» Task brief: Once the line containing "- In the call" is found in the listing below, return it and each line after it through the last, exactly as given.

» The data:
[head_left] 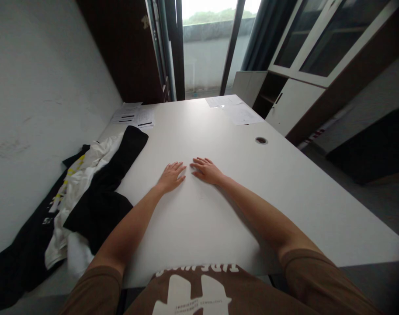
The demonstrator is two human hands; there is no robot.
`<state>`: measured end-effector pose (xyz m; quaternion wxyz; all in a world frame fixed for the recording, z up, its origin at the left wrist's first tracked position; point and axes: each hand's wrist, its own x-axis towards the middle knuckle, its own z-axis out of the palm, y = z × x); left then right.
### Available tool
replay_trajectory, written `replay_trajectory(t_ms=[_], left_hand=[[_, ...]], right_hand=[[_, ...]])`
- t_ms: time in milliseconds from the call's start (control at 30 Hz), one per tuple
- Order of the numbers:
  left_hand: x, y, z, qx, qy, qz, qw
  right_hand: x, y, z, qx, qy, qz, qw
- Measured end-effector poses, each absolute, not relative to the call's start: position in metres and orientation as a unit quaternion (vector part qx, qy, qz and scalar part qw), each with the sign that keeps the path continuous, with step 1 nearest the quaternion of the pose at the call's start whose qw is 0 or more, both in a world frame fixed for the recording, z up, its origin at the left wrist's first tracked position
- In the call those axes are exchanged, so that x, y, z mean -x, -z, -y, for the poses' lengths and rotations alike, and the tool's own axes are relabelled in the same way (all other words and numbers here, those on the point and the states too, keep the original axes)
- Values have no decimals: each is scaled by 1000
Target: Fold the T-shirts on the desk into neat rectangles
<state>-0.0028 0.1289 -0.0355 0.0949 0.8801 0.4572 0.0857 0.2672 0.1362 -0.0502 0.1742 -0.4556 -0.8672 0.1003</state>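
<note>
Palm down on the white table (199,227), my left hand (171,176) lies with its fingers spread and holds nothing. Just to its right, a small gap away, my right hand (207,170) also rests flat on the tabletop, fingers apart. Left of my left forearm is a heap of clothes: a black garment (104,197) on top, a white garment (101,153) under it, and a black printed garment (29,245) against the wall side. The heap's lower layers are partly covered.
Paper sheets (133,114) lie at the far left of the table, and more sheets (243,113) at the far right. A round cable hole (261,140) is set in the tabletop at right. A wall (38,87) borders the left; a white cabinet (296,103) stands beyond the right edge.
</note>
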Motion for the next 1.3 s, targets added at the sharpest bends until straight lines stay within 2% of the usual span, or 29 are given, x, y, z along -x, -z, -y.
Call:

» Answer to this exercise:
- In the call those axes are exchanged, so that x, y, z mean -x, -z, -y, for the poses' lengths and rotations alike, and the tool's own axes are relabelled in the same way (all other words and numbers here, those on the point and the states too, keep the original axes)
- Values have no decimals: each is scaled by 1000
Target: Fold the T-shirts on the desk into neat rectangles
<state>-0.0028 0.1289 -0.0355 0.0949 0.8801 0.4572 0.0857 0.2672 0.1362 -0.0502 0.1742 -0.4556 -0.8672 0.1003</state>
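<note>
Palm down on the white table (199,227), my left hand (171,176) lies with its fingers spread and holds nothing. Just to its right, a small gap away, my right hand (207,170) also rests flat on the tabletop, fingers apart. Left of my left forearm is a heap of clothes: a black garment (104,197) on top, a white garment (101,153) under it, and a black printed garment (29,245) against the wall side. The heap's lower layers are partly covered.
Paper sheets (133,114) lie at the far left of the table, and more sheets (243,113) at the far right. A round cable hole (261,140) is set in the tabletop at right. A wall (38,87) borders the left; a white cabinet (296,103) stands beyond the right edge.
</note>
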Motion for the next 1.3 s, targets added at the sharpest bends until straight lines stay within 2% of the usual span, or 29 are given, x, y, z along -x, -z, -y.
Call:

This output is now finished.